Abigail’s vision grayed.
The British—
Then against her will the words came to her mind—or Charles Malvern?
He wouldn’t! She groped for the doorframe, thoughts momentarily frozen at even a mental accusation of such a thing. Charles Malvern was a pinchpenny, moneygrubbing Tory, violent of temper and outspoken in his opinion that the Crown had every right to kill traitors where they stood. Yet surely, surely, he would never do this to the woman who had walked out of his bed and house.
Would he?
Someone had.
Not Charles! Not Rebecca—!
Abigail took a deep breath, feeling as if her knees would give way. Stepped across the great pool of gore on the threshold, stumbled to the side of . . .
Not Rebecca. The words that had sprung to her mind as a frantic plea to God suddenly rearranged themselves, and she thought, with an odd calm, No, in fact, it isn’t Rebecca.
Or at least, that isn’t Rebecca’s dress.
She dropped to her knees.
Dear God, forgive me for feeling relief. It was certainly some poor woman who had been used this way.
Hands shaking with reaction and guilt, she reached to turn the woman over to see her face, then made herself draw back.
John—her beloved, self-important, irascible John, the hero of her heart, husband of her bosom, and occasional bane of her existence—was forever coming home from the colony courts fuming at the imbecility of police constables who dragged furniture about in burgled houses, who stepped on footprints left by thieves, who casually tossed out broken dishes or torn rags or any of a thousand things by which, he said, any reasonable man could reconstruct who, exactly, had broken into someone’s barn or rifled someone’s strong room. Nincompoops! (This observation was usually made at the top of his lungs and accompanied by hurling his wig against the kitchen wall.) You’d think the lot of them were in the pay of horse thieves themselves!
Abigail took a deep breath, folded her arms on her knees, and bent her body to try to see the woman’s face.
She was obliged to straighten up again and swallow hard. Not only the woman’s backside and thighs had been slashed, but her face, from what Abigail could see of it, had, too. It was difficult to be sure, because of the blood that covered it from her cut throat.
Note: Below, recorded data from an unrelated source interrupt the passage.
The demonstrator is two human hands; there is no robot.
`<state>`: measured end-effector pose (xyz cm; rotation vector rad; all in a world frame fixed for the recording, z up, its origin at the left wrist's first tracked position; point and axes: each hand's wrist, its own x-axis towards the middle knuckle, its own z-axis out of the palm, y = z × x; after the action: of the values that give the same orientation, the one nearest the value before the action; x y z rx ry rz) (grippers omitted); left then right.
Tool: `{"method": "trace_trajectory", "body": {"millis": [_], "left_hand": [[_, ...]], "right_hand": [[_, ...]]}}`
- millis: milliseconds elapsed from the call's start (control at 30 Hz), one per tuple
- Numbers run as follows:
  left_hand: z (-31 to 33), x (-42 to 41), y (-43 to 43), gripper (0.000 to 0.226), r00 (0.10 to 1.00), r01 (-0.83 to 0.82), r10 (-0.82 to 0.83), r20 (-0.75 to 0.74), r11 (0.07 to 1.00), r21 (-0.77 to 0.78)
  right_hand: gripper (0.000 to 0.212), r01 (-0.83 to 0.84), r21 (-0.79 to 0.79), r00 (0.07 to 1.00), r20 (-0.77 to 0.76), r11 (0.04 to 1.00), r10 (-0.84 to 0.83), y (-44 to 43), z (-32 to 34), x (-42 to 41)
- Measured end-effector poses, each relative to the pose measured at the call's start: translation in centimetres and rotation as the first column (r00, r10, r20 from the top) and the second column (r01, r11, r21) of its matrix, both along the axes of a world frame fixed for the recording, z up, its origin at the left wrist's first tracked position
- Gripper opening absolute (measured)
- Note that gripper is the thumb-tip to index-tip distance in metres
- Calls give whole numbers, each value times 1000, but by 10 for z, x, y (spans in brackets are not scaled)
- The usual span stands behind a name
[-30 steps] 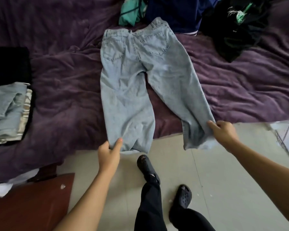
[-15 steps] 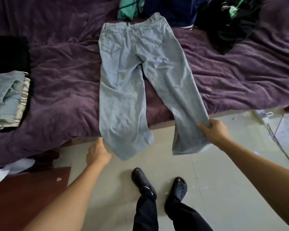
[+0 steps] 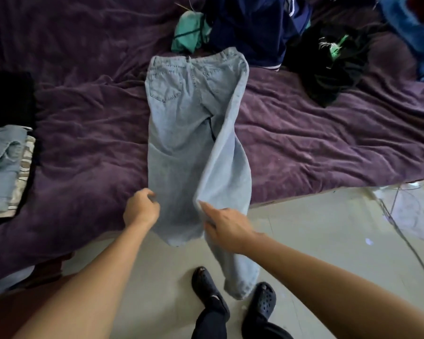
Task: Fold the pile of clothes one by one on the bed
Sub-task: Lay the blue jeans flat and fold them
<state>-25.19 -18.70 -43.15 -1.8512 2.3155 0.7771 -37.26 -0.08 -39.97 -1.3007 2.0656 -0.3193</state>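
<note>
Light blue jeans (image 3: 181, 133) lay lengthwise on the bed (image 3: 316, 143), back pockets up and the waistband at the far end, just beside the unfolded pile. One leg lay flat on the purple cover, its hem hanging over the near edge of the bed. The other leg was lifted off the cover, turned on edge and drawn in against the flat leg. Its lower part hung down over the floor (image 3: 328, 253), ending between the person's two black shoes (image 3: 207, 287).

The left hand (image 3: 141, 207) was at the outer edge of the flat leg near the bed's edge. Its grip was closed, with curled fingers pinching the denim there. The right hand (image 3: 227, 226) held the raised leg below the knee, its grip closed round the cloth's edge with the thumb side uppermost.

The unfolded pile sat at the far side of the bed. It held a green garment (image 3: 189, 35), a navy garment (image 3: 250, 28) with white trim, a black garment (image 3: 333, 67) with a green print, and a blue garment (image 3: 406, 28) at the far right.

At the left edge of the view a folded stack (image 3: 3, 165) rested on the bed, with denim uppermost and a striped item beneath. A black item (image 3: 8, 96) lay behind it. A cable (image 3: 402, 231) trailed across the floor on the right.
</note>
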Motion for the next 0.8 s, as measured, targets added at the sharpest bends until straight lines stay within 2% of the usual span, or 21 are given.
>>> {"method": "trace_trajectory", "body": {"millis": [100, 200, 267, 300, 333, 400, 467, 600, 700, 800], "left_hand": [[-1, 40, -42, 29, 992, -121, 122, 38, 993, -14], [-4, 74, -70, 29, 983, -166, 165, 80, 986, -1], [-8, 80, -79, 27, 983, -155, 153, 102, 988, 12], [-9, 77, -81, 26, 984, -144, 142, 107, 989, 12], [-11, 71, -82, 25, 986, -133, 132, 103, 991, 5], [-12, 49, -80, 21, 994, -92, 92, 60, 996, -2], [-11, 16, -73, 15, 999, -29, 29, -15, 1000, 9], [-9, -62, -59, 15, 974, 134, -120, -193, 989, 58], [-13, -121, -56, 24, 937, 209, -186, -294, 977, 48], [-25, -170, -60, 55, 946, 249, -226, -231, 966, 75]], "right_hand": [[60, -111, 58, 992, 64, 992, 107, -52, -25, 38], [66, -239, 209, 964, 167, 948, 206, -82, -54, 66], [55, -290, 260, 941, 250, 921, 226, -88, -63, 65], [44, -260, 267, 940, 291, 928, 179, -90, -65, 56], [33, -186, 258, 946, 309, 948, 102, -93, -65, 42], [22, 69, 194, 963, 243, 979, -116, -100, -60, -8], [21, 313, 119, 934, 144, 942, -328, -109, -51, -73], [24, 541, 64, 841, -64, 838, -538, -133, -36, -209], [29, 717, 8, 696, 34, 697, -717, -166, -41, -294], [25, 791, 5, 608, 112, 612, -786, -215, -54, -352]]}}
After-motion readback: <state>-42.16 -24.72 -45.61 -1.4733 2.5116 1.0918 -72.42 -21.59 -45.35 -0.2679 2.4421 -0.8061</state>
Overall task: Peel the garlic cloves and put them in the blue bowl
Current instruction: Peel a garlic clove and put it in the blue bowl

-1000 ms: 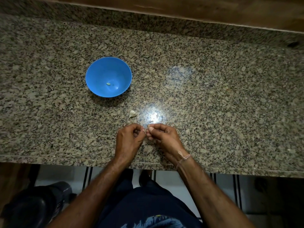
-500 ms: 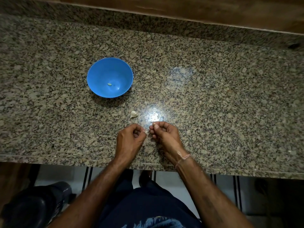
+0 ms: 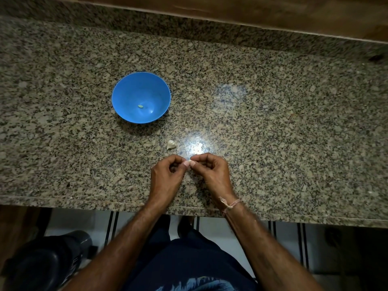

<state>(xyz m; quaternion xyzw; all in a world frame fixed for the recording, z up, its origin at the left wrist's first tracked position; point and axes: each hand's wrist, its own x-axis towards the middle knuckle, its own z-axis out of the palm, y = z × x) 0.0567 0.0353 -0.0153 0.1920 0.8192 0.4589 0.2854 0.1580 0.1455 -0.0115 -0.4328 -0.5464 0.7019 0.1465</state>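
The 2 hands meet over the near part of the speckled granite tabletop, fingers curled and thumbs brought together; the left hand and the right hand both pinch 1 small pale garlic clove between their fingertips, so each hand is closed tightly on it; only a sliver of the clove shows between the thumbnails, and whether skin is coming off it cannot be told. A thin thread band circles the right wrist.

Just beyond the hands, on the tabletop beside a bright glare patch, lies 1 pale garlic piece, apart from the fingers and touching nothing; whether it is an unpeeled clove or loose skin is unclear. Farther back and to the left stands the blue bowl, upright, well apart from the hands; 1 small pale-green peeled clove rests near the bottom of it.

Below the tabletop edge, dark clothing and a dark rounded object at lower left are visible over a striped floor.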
But the dress at least certainly wasn’t Rebecca’s. Her friend had, in truth, owned gowns as fine as that heavy gray silk with its sprigs of pink and green. But she had left them in her husband’s house, when she had walked out of it for good in April of 1770. In the three and a half years since then, the frock Rebecca had worn when she left had gone the way of all flesh, replaced by whatever castoffs her friends, or the parents of the pupils she taught, cared to give her.
The dead woman’s dress, and the layers of blood boltered petticoats obscenely visible piled up on her back, were new.
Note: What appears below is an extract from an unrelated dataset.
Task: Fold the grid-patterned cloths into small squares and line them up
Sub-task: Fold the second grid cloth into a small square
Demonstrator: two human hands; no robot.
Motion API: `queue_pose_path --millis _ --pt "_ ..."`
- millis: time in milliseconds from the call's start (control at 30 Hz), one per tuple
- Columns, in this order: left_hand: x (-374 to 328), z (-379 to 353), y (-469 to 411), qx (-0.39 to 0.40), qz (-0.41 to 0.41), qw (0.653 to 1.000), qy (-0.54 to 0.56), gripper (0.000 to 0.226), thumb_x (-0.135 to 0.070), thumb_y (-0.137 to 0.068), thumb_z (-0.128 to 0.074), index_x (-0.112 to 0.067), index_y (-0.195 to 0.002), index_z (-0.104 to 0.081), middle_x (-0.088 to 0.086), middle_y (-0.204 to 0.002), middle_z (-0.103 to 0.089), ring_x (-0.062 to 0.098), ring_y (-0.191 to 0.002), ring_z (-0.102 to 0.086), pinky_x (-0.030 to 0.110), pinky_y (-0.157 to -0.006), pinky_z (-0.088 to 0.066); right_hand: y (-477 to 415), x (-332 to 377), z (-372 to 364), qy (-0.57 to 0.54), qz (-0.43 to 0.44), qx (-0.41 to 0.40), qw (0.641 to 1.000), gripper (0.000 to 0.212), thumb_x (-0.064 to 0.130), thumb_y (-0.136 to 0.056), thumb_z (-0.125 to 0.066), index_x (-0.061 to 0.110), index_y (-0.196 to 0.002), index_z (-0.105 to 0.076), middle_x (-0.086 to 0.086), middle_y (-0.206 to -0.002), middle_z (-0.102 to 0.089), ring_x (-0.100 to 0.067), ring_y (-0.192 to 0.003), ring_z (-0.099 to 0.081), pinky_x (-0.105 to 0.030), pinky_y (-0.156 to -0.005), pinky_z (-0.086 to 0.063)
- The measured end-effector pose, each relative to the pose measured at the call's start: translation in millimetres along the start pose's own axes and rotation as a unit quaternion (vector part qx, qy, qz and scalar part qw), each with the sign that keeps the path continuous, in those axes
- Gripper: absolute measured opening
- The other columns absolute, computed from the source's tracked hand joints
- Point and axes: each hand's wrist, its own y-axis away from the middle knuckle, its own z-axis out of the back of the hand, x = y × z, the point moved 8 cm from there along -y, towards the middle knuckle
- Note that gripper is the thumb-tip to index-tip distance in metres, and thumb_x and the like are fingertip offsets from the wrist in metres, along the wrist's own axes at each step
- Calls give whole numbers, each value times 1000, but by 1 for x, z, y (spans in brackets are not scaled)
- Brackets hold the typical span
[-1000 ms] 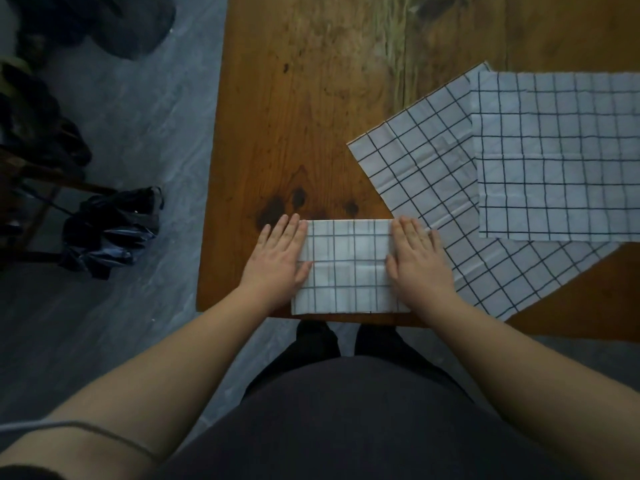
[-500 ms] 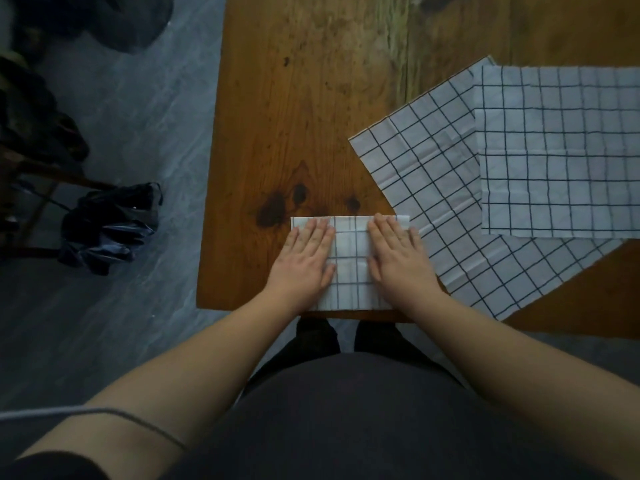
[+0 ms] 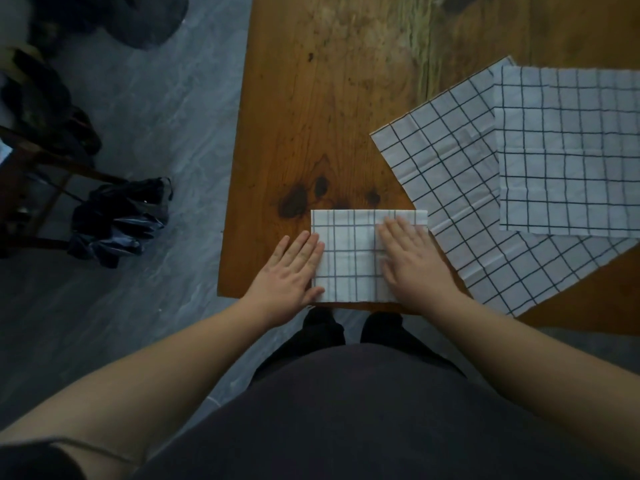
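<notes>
White cloth with a thin black grid, folded into a small rectangle, is lying at the near edge of the brown wooden table, and we are watching a person flatten it. The left hand is lying flat with straight fingers, its fingertips pressing the packet's left edge and its palm on the bare wood. The right hand is spread flat over the packet's right part, holding nothing.

We are judging the task as early. This one piece is looking nearly folded, though still wider than it is deep, so one more fold may be needed to make it square. Two more are waiting unfolded to the right: a large grid cloth lying at an angle and a second grid cloth lying squarely on top of it. No row is being formed yet.

Against half a second ago, we are seeing the hands parted. Then they were pressing side by side near the packet's middle; now they are sitting at its two sides, as in a smoothing stroke outward. The packet and the two open cloths are staying where they were.
</notes>
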Motion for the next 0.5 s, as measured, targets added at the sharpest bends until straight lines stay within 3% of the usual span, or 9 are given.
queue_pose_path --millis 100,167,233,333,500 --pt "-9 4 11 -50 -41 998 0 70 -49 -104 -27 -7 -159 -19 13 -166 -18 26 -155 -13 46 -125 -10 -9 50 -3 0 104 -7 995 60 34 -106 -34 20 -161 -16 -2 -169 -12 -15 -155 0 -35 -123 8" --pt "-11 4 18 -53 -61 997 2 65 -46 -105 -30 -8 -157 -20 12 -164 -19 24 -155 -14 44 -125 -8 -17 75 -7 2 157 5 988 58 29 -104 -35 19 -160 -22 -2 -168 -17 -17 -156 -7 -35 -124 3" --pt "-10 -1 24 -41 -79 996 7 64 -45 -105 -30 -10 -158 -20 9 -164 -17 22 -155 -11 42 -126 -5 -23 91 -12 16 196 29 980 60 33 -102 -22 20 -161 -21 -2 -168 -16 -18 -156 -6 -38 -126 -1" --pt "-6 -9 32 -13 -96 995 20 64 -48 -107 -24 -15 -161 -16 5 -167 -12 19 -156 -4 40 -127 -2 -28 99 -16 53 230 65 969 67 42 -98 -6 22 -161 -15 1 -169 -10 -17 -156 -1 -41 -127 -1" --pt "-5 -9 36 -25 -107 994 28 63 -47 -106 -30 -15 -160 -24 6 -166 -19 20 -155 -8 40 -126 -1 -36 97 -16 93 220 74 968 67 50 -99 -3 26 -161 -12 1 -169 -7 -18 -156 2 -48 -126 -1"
And her hands were not Rebecca’s hands.
Abigail had spent the first six months of Rebecca’s new freedom salving and binding cuts, blisters, burns, and scrapes while Rebecca learned to do her own cooking and her own washing, she who had never wielded anything more harsh than a quill pen in her pampered life. Rebecca’s hands were short-fingered and covered with wrinkles, though she was over half a decade younger than Abigail’s thirty years. These days, Rebecca’s hands were perpetually stained with ink from the poetry and political pamphlets she wrote at night, and with chalk from teaching a dame school to earn enough to buy herself bread. This dead woman’s hands were as Rebecca’s hands once had been: soft and white, each nail pampered like those of a Spanish in fanta.
Abigail sat back, and breathed again. Not Rebecca. Not her friend.
But in that case—?
Sick shock, as her eyes went to the door of the little parlor. No—
She made herself rise, and reached it in two steps. The little house that had been built behind Tillet the linendraper’s shop had begun its life as a storage building, with the kitchen tacked onto one side and a bedroom and an attic added on top; Abigail liked to say that her daughter Nabby’s dolls were more spaciously housed. The parlor was dim, its single window that looked onto the alleyway shuttered tight, but as she stepped into it Abigail’s straining eyes could see nothing out of place, no humped dark shape in any corner.